The following report explores what fingerprinting methodologies researchers have tried. Also, what the accuracy of the various fingerprinting approaches is, how they compare to each other, and how the methods could be improved by further research.
Dark Vendor Profiling Framework
Researchers found that they can build a digital fingerprint based on a dark web vendor’s public profile characteristics. Although vendor fingerprinting alone does not necessarily reveal the real identity of a dark web vendor, it may allow researchers and law enforcement alike to tell if the same person controls two vendor accounts or not. This information can be helpful within the criminal prosecution process because it indicates how many vendor accounts were under the defendant’s control and the accurate scale of the defendant’s illegal activity.
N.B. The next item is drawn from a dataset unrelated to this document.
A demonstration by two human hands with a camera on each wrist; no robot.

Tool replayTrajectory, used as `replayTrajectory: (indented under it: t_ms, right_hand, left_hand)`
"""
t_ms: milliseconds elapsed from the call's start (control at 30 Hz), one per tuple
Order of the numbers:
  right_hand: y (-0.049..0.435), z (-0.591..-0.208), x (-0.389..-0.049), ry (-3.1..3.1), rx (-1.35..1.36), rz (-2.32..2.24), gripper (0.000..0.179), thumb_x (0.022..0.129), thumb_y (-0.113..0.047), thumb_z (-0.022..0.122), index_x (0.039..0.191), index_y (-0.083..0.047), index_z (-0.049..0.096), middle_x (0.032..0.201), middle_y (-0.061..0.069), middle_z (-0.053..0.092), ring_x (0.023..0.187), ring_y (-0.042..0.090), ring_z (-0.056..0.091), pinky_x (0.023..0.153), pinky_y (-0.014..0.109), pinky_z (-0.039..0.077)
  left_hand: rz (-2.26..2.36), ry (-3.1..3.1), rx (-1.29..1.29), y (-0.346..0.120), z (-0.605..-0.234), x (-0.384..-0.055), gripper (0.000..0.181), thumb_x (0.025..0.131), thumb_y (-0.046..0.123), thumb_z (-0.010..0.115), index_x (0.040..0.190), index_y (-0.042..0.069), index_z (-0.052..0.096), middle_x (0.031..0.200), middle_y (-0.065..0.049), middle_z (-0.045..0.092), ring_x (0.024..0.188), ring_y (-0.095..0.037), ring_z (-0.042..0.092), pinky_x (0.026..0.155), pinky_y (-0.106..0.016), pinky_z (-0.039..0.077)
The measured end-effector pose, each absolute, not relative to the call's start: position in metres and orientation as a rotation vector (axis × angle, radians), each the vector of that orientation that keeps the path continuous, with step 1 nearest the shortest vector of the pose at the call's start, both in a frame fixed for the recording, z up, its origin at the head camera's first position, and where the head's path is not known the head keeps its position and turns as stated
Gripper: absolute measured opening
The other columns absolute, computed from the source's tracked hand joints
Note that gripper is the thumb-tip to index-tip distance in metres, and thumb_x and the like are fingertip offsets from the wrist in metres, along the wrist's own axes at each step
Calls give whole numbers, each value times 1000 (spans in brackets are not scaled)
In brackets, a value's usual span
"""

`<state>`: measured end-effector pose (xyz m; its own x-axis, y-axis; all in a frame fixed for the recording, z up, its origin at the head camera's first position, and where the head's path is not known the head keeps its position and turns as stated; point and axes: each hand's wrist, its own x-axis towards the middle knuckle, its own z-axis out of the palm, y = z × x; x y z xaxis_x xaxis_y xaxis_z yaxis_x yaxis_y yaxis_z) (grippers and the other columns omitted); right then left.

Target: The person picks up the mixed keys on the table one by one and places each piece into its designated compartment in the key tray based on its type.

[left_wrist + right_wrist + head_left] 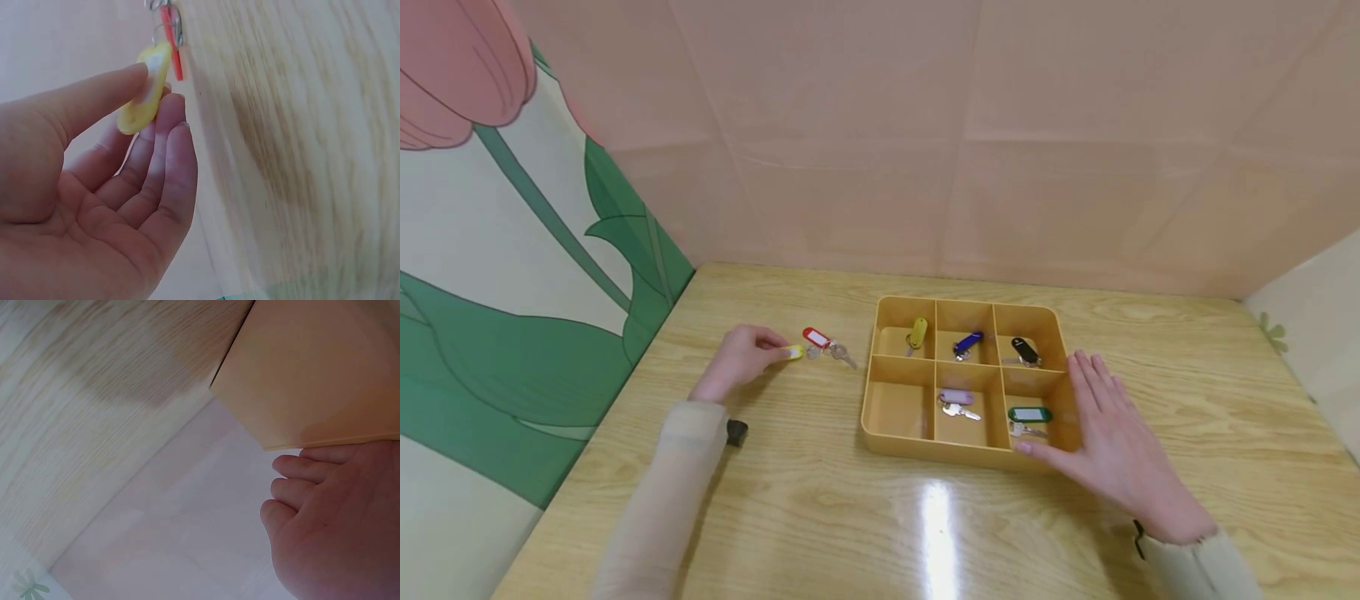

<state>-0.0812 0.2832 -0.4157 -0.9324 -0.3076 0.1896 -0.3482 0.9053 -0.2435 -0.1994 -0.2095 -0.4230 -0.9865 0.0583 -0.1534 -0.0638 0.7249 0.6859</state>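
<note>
Between thumb and fingers, my left hand (743, 357) pinches a yellow key tag (145, 90) with a white label, metal rings hanging by its far end. Just right of it, a red key tag (816, 337) lies on the table with its keys (842, 353). My right hand (1112, 442) rests along the right side of an orange six-compartment tray (898, 446), fingers straight, thumb at the front rim. In the tray's back row are yellow (919, 333), blue (968, 343) and black (1024, 351) key tags. Lilac (956, 397) and green (1030, 414) ones lie in the front middle and front right compartments.
The wood-grain table (805, 517) meets a pink cloth backdrop (955, 167) behind the tray. A panel with a tulip print (542, 350) stands at the left, a pale one (1318, 333) at the right. A small black object (737, 432) shows beside the left sleeve.
</note>
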Motion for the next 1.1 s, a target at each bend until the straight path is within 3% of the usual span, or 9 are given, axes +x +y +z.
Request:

In her research, Jeziorowski has developed a Dark Vendor Profiling (DVP) framework to help attribute product listings on dark web marketplaces. She argues that the combination of specific characteristics of a vendor can create a fingerprint uniquely identifying the trader.
This fingerprint, taken from one marketplace with the DVP framework, allows researchers to identify user accounts from other marketplaces belonging to the same person. In addition, researchers can link criminals with multiple user accounts (on the same market) together with DVP.
In summary, Jeziorowski suggests that the DVP framework can help link multiple user accounts on the dark web to the same individual. Due to the anonymous nature of the dark web, attribution is an essential procedure when it comes to the legal prosecution of criminals trading on the dark web. Therefore, Jeziorowski theorises that investigations (led by law enforcement and intelligence agencies) could benefit from the fingerprinting features of her DVP framework.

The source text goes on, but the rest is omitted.